Serena Anderlini-D'Onofrio was born in Rome, Italy. She graduated with a Laurea in lingue moderne from the University of Sassari in 1979. In 1981 she moved to the United States to pursue graduate studies and earned her Ph.D. in Comparative Literature from the University of California, Riverside. From 1987 to 1991 she has taught French and English at two universities, Illinois State University, in Normal, and Vanderbilt University, in Nashville, Tennessee. In 1991 Anderlini-D'Onofrio moved to the San Diego area. For six years she was an independent scholar and activist in the Gay, Lesbian, Bisexual, and Transgender community, working on safer-sex education and serving as a coordinator in the Bisexual Forum of San Diego. Simultaneously she studied the healing arts and became a practitioner of holistic healing and massage therapies. When her book on women's participation in modern theater was accepted for publication in 1997, she took a position as Assistant Professor at the University of Puerto Rico, Mayagüez, where she is currently a Full Professor of Italian and Humanities.
As a graduate student and new Ph.D., Anderlini-D'Onofrio received numerous study and research grants, including two Graduate-Council Fellowships, a Phi Beta Kappa International Award, and a research scholarship from the Italian Cultural Institute. Recently, she received the Harry Ransom Humanities Research Center Fellowship, which she used in Austin, Texas to research the Lillian Hellman papers. As a professor at the University of Puerto Rico at Mayagüez, Anderlini-D'Onofrio has received three Seed-Money Grants, one to study new Italian filmmakers and immigration, one to study holistic cultures and communities in Central Italy, and one to study transculturation and human unity in Auroville, India. She has also received numerous research descargas or reduced teaching loads to complete research projects.
Serena Anderlini-D'Onofrio publications include The "Weak" Subject: On Modernity, Eros, and Women's Playwriting (New Jersey: Associated University Presses, 1998, 352 pages), a comparative study of women's authorship in the modern theater; her numerous articles in Atenea, Carte Italiane, Diacritics, DisClosure, Feminist Issues, Italian Culture, The Journal of Dramatic Criticism and Theory, The Journal of Gender Studies, Leggere Donna, Literature, Consciousness, and the Arts, Nebula, Rhizomes, Theater, Traces, VIA: Voices in Italian Americana, Women and Language, Women's Studies International Forum, Zengers, and Z Magazine; and her book chapters in Feminine Feminists: Cultural Practices in Italy, Natalia Ginzburg: A Voice of the Twentieth Century, and Franca Rame: A Woman Onstage. She is the co-translator of In Spite of Plato, a book of feminist theory by Italian philosopher Adriana Cavarero, for Polity Press, 1995.

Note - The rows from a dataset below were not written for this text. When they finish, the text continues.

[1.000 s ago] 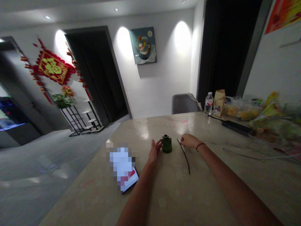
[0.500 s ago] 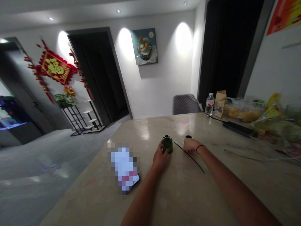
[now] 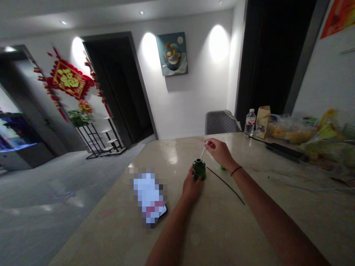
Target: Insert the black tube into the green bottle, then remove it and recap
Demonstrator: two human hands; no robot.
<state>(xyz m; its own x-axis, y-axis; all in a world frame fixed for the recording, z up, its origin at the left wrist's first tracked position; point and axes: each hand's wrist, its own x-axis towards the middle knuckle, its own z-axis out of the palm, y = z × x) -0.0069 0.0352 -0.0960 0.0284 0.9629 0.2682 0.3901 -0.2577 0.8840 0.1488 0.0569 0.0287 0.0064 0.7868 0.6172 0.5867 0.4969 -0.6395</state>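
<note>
Small dark green, glassy, short-necked bottle (image 3: 202, 170), upright on a beige, stone-look tabletop (image 3: 116, 229), mouth uncovered: could tip or skid, likely cause a sideways push on the rim while the grip is low. Slim, straight white stick (image 3: 203, 152), tilted, lower end at the bottle's mouth; whether inside cannot be told: might catch the narrow rim or slip, cause a small pinch near its upper end. Thin, slightly bent black rod (image 3: 226, 186), flat on the tabletop, just beside the bottle: could be rolled by a passing wrist. Left hand (image 3: 191, 187): fingers and thumb curved round the bottle's lower body, closed on it. Right hand (image 3: 220, 151): thumb and fingertips together, clamped on the stick, raised above the bottle. Small bright green item (image 3: 223, 168), mostly hidden behind the right wrist: nature unclear.
</note>
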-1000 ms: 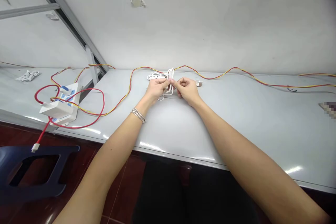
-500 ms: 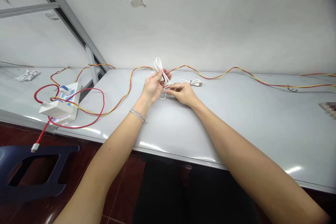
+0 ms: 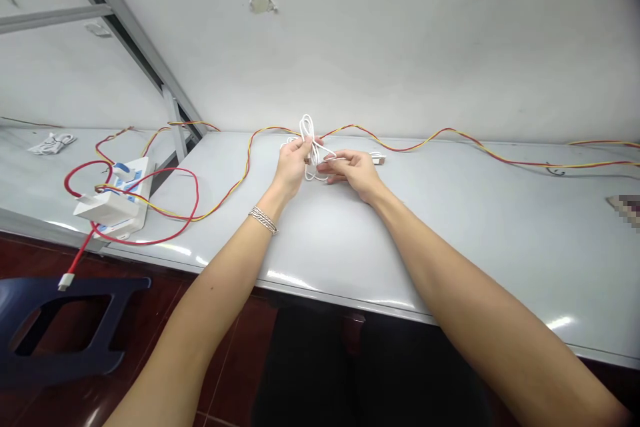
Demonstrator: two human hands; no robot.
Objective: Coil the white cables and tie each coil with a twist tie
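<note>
Above the grey tabletop (image 3: 450, 233), my left hand (image 3: 293, 165) pinches a looped white cable (image 3: 307, 125) between thumb and fingers. Its loops stick up past the thumb, and a strand hangs below the fingers. On its right, my right hand (image 3: 356, 172) is closed on another stretch of the same cable, thumb and fingers together. Behind the right hand lies another white USB cable (image 3: 379, 160), mostly hidden, its metal plug showing.
At left, a white power strip (image 3: 143, 203) carries a white charger (image 3: 106, 208) with a red cable (image 3: 197, 193). Red-yellow twisted wire (image 3: 425, 145) runs along the wall. A bundled white cable (image 3: 53, 144) lies far left. A blue stool (image 3: 107, 330) stands below.
My right hand has moved slightly right and up, drawing a strand of the white cable out sideways. The loops in my left hand now stand more upright.
</note>
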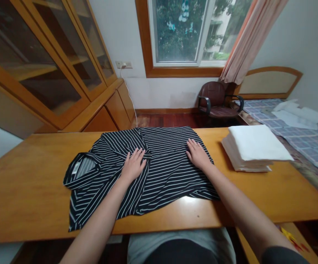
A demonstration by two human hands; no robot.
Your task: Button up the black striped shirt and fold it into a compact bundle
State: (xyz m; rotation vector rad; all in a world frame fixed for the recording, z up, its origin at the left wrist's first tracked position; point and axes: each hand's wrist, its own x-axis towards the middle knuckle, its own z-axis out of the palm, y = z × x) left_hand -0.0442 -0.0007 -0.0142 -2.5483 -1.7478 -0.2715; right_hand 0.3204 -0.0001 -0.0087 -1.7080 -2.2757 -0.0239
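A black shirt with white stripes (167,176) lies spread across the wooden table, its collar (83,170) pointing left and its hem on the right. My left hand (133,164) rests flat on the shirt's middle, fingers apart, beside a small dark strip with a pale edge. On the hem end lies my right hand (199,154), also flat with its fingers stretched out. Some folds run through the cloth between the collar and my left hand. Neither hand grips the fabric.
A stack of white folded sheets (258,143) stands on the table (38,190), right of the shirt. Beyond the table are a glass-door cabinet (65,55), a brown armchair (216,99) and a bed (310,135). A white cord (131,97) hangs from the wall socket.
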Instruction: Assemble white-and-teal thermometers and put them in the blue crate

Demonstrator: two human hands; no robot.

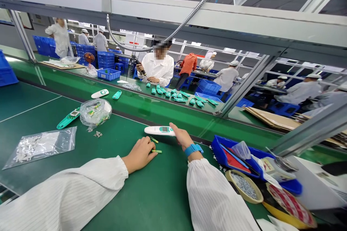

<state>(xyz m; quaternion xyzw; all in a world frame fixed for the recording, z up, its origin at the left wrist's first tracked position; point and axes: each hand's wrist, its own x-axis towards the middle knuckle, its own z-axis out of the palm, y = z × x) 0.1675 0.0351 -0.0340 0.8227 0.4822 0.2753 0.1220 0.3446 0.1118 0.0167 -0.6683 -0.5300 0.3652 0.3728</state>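
Note:
My right hand [183, 138], with a blue band at the wrist, is closed round one end of a white handheld digital thermometer [157, 130] with a small grey screen and green trim. The thermometer is held level over the table's far side. My left hand [141, 153] rests low on the green table [135, 202], fingers curled. Its thumb and forefinger close at the left end of a slim yellow-green battery [157, 151]. A second such battery [154, 139] lies just beyond the fingertips.
At left lie a clear bag of small metal parts [40, 146], a green open casing [67, 118] and a round plastic bag [95, 112]. A blue tray [233, 158] and a bowl of screws [244, 186] stand at right. Green casings [179, 95] lie beyond, before a seated person [158, 66].

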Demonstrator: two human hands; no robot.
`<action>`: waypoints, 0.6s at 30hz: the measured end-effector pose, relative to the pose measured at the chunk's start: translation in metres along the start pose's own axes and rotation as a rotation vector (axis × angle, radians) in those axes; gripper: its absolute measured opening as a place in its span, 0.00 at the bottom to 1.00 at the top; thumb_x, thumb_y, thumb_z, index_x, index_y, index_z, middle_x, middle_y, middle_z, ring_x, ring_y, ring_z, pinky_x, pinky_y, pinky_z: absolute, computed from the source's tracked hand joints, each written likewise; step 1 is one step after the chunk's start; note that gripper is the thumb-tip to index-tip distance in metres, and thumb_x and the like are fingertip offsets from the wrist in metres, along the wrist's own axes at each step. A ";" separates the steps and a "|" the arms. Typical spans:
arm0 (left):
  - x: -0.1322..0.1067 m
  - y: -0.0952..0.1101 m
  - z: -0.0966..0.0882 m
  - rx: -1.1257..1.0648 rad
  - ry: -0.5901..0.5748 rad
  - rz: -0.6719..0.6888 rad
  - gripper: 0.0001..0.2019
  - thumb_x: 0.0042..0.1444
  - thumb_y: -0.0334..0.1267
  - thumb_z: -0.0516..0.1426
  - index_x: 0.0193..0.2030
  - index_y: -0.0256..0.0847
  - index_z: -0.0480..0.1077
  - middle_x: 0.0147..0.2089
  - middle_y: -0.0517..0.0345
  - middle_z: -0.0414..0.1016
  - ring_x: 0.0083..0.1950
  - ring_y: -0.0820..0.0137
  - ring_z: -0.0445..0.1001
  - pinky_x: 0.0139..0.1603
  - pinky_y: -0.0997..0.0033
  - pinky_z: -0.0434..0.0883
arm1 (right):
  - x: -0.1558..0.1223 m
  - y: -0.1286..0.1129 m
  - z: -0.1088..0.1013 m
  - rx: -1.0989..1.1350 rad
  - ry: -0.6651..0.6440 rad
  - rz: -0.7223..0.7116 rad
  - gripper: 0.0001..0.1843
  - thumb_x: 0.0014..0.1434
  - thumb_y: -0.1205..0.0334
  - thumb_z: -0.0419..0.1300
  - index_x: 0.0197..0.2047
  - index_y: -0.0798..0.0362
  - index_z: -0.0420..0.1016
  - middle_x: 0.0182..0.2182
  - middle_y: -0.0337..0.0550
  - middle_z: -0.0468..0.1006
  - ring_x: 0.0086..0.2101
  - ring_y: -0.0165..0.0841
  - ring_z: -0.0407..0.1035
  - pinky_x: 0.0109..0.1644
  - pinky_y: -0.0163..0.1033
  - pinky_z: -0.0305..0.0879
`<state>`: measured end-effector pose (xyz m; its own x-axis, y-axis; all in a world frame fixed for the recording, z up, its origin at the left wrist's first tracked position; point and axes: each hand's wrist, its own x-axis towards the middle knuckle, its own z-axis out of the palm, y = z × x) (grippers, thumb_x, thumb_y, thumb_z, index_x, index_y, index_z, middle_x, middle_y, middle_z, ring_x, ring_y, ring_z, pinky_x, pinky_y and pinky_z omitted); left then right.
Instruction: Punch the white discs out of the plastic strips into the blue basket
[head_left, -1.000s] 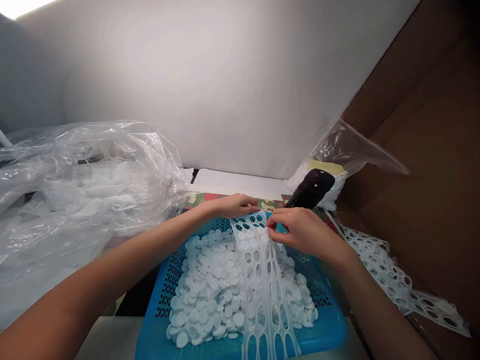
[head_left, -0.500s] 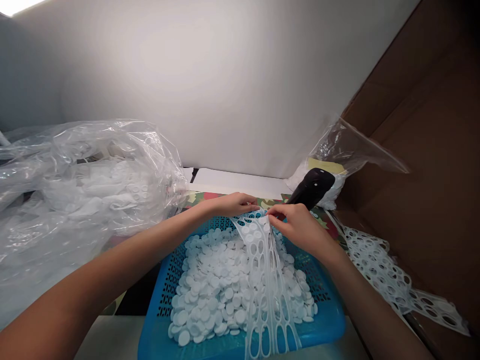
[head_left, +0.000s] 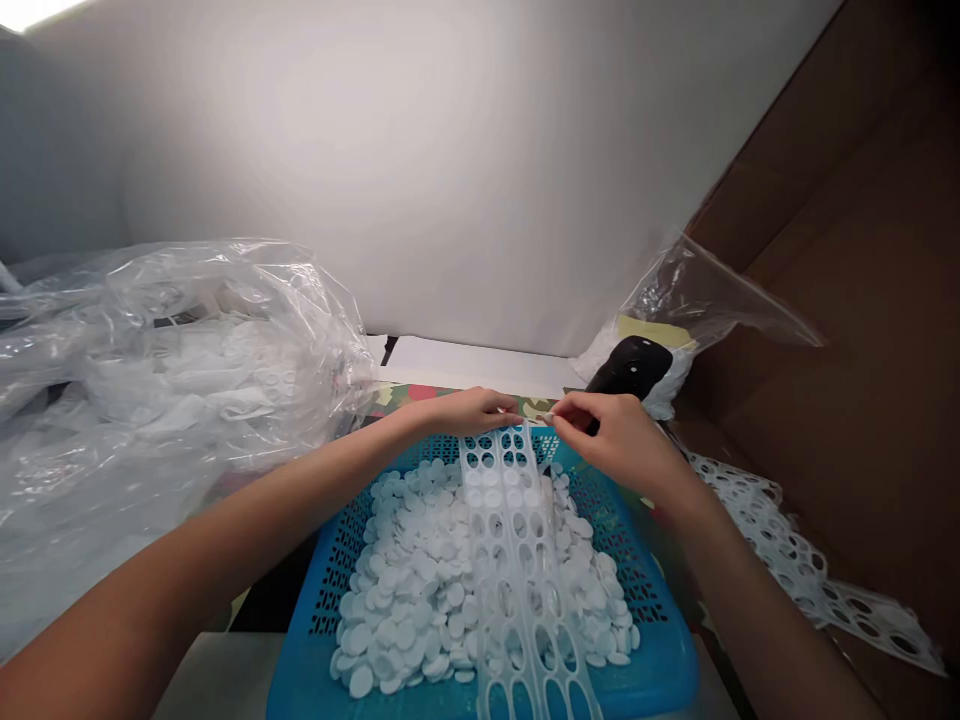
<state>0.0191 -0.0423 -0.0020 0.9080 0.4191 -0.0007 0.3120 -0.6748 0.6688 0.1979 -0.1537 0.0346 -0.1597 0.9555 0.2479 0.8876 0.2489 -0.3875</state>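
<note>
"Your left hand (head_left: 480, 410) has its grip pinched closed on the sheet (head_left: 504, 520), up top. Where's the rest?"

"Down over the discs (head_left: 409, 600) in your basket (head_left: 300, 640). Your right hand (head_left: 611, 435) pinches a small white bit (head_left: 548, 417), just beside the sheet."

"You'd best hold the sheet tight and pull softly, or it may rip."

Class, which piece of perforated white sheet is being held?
The piece stretched over the blue basket, its far end pinched in the left hand; the perforated sheeting at far right lies unheld.
</note>
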 end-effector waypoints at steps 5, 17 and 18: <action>0.000 0.001 -0.001 0.005 -0.008 -0.023 0.15 0.55 0.48 0.44 0.27 0.39 0.59 0.24 0.61 0.60 0.25 0.76 0.56 0.24 0.73 0.53 | -0.011 -0.006 -0.015 -0.037 -0.371 -0.072 0.09 0.53 0.60 0.53 0.33 0.52 0.72 0.25 0.41 0.73 0.22 0.29 0.65 0.22 0.31 0.54; -0.001 0.004 0.000 0.014 0.015 -0.049 0.15 0.55 0.47 0.45 0.28 0.39 0.61 0.25 0.61 0.61 0.26 0.76 0.57 0.24 0.74 0.54 | -0.014 -0.032 0.016 -0.228 -0.275 -0.404 0.09 0.57 0.65 0.50 0.35 0.52 0.72 0.32 0.40 0.71 0.30 0.28 0.65 0.30 0.33 0.56; -0.002 0.005 0.000 0.011 0.016 -0.046 0.15 0.55 0.47 0.45 0.28 0.39 0.61 0.25 0.61 0.61 0.26 0.76 0.57 0.24 0.74 0.54 | -0.013 -0.031 0.020 -0.249 -0.275 -0.416 0.09 0.57 0.65 0.50 0.33 0.53 0.72 0.31 0.40 0.71 0.30 0.28 0.65 0.30 0.33 0.56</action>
<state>0.0190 -0.0459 0.0013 0.8877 0.4600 -0.0193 0.3569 -0.6611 0.6600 0.1639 -0.1709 0.0253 -0.5954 0.7993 0.0814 0.7958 0.6006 -0.0772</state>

Recently, Anderlini-D'Onofrio has guest edited two special-topics issues of The Journal of Bisexuality. The first is entitled Women and Bisexuality: A Global Perspective (June 2003); the second Plural Loves: Designs for Bi and Poly Living (September 2005), perhaps the first collection on bisexual and polyamorous communities. Both are available also as books from Haworth Press. Her memoir, Eros: A Journey of Multiple Loves, has appeared in 2006 form Haworth Press. She has translated Il lago del cuore/A Lake for the Heart, a collection of lyrical poems by her father, the late Senator Luigi Anderlini. The book has appeared with Gradiva Press in 2005. Her latest book, Gaia & the New Politics of Love: Notes for a Poly Planet (September 2009) is the first study that links global peace, health, and ecology to the sexual freedom movement. The book outlines the paradigm shift toward a Gaian future, where humanity makes peace with our hostess planet thanks, also, to the contributions of the AIDS Dissidence Movement. The book appeared with North Atlantic Books for Random House distribution.